Print

Print


> From: Geoff Mottram [mailto:[log in to unmask]]
> Sent: Tuesday, April 02, 2002 4:15 PM
>
> I agree with the above statement as a general design
> philosophy provided you
> permit the occasional exception.
>
> I have been having some discussions with MARC listserv
> regarding non-sorting
> portions of a title and I believe there needs to be one
> exception to not
> mixing PCDATA and elements.
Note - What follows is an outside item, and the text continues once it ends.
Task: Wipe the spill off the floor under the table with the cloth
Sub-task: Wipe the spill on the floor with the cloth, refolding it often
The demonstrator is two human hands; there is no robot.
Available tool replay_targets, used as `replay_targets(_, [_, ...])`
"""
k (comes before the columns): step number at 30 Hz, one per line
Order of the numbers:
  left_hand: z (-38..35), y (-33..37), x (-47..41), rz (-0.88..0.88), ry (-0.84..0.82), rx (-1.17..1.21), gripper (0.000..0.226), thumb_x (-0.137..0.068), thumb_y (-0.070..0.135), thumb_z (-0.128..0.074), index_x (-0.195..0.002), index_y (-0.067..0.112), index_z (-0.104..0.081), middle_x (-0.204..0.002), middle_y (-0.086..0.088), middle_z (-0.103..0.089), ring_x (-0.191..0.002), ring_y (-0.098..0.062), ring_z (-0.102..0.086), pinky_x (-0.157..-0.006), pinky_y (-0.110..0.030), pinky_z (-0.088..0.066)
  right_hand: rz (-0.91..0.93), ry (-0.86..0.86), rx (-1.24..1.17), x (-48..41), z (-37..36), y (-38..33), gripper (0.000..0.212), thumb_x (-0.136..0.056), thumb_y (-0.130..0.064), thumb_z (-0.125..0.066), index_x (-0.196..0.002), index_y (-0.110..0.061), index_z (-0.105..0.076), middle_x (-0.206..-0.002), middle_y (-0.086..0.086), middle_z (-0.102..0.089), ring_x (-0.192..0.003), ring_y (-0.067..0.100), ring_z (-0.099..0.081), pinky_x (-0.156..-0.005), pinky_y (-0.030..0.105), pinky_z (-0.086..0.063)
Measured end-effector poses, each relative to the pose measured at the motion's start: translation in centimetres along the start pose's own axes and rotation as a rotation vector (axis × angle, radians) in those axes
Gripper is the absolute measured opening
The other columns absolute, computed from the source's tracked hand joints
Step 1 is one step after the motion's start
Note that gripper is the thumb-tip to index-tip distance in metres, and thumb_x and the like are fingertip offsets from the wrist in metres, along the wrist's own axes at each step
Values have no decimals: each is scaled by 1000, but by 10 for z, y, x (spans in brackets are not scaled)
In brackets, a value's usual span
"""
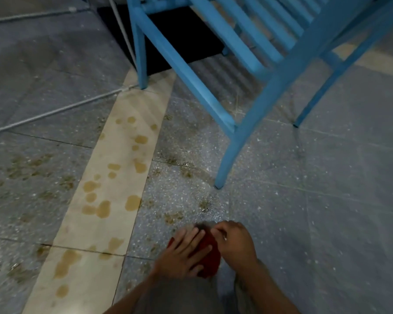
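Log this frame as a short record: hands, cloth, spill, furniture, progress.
left hand: flat on the cloth, fingers spread
right hand: gripping the cloth's far edge
cloth: red, bunched, on the floor between the hands
spill: brownish puddles on the pale tile strip, splatter on grey tiles either side
furniture: blue frame beyond the hands
progress: most puddles not yet wiped

The cloth [208,254] is dark red. The floor [327,200] is blue-grey terrazzo flecked with white specks, crossed by a plain cream strip [114,177]. The spill [132,202] shows as yellow-brown blots, amber on the cream, murkier olive on the grey. The slatted furniture frame [247,123] is bright sky blue.
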State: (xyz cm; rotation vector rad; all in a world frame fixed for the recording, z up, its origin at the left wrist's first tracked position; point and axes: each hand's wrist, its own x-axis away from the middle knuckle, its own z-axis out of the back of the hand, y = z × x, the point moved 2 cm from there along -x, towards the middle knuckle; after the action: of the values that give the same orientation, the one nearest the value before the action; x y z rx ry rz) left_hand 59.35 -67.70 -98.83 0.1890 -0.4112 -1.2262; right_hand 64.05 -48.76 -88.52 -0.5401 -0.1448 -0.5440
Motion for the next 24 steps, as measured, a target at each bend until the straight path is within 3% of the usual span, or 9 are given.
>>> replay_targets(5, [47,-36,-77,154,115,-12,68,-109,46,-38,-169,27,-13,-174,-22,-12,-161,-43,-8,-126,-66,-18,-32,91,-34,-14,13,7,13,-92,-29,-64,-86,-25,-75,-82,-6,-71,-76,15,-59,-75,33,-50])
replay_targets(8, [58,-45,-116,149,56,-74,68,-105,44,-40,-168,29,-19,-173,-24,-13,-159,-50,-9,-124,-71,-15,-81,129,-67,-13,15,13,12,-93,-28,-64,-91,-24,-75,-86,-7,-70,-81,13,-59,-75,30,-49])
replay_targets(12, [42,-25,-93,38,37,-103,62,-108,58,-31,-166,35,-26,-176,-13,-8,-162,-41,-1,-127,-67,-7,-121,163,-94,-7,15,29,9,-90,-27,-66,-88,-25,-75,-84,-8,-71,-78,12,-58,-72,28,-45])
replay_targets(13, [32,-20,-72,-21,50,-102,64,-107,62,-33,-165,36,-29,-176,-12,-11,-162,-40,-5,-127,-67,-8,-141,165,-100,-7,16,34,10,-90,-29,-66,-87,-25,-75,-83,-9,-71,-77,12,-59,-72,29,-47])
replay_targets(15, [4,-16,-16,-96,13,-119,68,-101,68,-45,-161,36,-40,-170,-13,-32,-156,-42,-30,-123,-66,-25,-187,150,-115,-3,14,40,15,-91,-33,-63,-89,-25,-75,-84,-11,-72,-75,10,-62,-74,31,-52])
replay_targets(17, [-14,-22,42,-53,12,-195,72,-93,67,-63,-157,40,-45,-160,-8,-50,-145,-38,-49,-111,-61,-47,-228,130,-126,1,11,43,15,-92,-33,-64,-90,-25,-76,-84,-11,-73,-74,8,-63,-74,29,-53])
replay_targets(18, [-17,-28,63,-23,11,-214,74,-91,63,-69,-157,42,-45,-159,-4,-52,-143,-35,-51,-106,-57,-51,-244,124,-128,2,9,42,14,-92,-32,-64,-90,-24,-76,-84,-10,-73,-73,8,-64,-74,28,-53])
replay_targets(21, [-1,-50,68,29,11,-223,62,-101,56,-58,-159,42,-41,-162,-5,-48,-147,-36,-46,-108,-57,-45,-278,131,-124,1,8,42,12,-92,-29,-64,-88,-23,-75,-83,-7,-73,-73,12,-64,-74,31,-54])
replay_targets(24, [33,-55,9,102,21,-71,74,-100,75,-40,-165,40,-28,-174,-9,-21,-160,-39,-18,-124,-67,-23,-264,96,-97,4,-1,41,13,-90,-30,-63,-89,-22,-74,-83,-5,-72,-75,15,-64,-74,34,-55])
Assume you add a "nonsort"
> element as a method
> of marking up the portions of a title that are not to be
> sorted.  If you
> don't allow it to intermix with PCDATA within the title, you will have
> problems distinguishing between the parts of the title.  For example:
>
>     <title>
>       <part>first part of the title</part>
>       <nonsort>I belong to first title part but should be
> ignored</nonsort>
>       <part>second part of the title</part>
>     </title>
>
> With the above approach, you can't tell which part of the title the
> "nonsort" element belongs to.  It should be marked up as
> follows to avoid
> any ambiguity:
>
>     <title>
>       <part>first part of the title
>           <nonsort>I belong to first title part but should be
> ignored</nonsort>
>       </part>
>       <part>second part of the title</part>
>     </title>

Actually, I disagree that you don't know what <part> the <nonsort>
element belongs to.  XML nodes (elements) are sequenced order.
From the first example, the <nonsort> element falls between the
first <part> and the second.  Since it occurs before the second,
by definition of XML sequencing nodes, it belongs to the first.
Using XML's built-in sequencing solves the problem.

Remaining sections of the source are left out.